◆ Task details
For the material that follows, return exactly the lines from the one with "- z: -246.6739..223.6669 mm" through the one with "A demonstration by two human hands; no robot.", both ends included.

____ Data excerpt

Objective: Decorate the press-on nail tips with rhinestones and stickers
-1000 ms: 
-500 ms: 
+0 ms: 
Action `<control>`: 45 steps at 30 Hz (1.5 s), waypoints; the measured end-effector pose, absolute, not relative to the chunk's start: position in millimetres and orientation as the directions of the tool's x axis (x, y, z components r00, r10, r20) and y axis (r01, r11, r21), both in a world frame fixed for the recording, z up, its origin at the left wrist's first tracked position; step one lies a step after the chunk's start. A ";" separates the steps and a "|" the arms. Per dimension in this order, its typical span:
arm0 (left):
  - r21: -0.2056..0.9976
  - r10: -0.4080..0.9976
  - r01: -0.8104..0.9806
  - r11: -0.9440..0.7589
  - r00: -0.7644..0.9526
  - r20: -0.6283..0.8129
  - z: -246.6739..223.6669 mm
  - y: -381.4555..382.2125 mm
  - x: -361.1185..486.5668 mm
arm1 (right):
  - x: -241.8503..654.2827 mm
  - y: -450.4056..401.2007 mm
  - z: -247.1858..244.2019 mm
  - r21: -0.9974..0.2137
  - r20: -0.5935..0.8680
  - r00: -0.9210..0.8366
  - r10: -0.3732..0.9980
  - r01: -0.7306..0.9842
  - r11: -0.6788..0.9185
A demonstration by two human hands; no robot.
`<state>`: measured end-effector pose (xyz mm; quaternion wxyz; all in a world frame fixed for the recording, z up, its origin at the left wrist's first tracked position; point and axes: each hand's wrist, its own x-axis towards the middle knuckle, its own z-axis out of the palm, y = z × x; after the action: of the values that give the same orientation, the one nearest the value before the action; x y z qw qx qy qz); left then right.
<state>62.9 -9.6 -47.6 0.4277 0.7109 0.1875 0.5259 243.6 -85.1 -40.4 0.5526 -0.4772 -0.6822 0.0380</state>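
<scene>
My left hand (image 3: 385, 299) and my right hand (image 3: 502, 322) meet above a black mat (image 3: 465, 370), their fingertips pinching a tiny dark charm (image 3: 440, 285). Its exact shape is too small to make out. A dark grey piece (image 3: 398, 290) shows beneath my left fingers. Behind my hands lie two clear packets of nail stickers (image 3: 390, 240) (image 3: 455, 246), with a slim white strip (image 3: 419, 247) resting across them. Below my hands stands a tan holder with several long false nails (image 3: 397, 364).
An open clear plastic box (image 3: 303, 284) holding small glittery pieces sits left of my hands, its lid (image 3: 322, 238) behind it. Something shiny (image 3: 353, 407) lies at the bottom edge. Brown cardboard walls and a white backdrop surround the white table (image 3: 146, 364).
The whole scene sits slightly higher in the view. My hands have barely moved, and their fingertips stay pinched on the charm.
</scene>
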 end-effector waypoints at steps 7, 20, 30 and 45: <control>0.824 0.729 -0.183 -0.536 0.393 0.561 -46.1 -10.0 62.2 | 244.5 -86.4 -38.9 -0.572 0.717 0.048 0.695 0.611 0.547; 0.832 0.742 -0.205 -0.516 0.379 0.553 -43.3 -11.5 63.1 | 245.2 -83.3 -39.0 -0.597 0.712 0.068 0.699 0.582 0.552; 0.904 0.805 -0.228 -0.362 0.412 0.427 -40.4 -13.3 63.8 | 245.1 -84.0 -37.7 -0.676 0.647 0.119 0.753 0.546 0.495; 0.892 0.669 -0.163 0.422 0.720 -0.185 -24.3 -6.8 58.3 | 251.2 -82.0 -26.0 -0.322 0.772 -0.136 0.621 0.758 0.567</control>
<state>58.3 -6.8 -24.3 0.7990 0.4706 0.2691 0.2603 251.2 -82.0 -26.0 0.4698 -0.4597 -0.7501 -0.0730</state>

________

◆ Answer for the task
  - z: -246.6739..223.6669 mm
  - y: -381.4555..382.2125 mm
  - x: -361.1185..486.5668 mm
arm1 (right):
  - x: -241.8503..654.2827 mm
  - y: -450.4056..401.2007 mm
  - z: -247.1858..244.2019 mm
  - r21: -0.9974..0.2137
  - r20: -0.5935..0.8680
  - r00: -0.9210..0.8366
  - r10: -0.3732..0.9980
  - r01: -0.7306..0.9842
  - r11: -0.6788..0.9185
A demonstration by two human hands; no robot.

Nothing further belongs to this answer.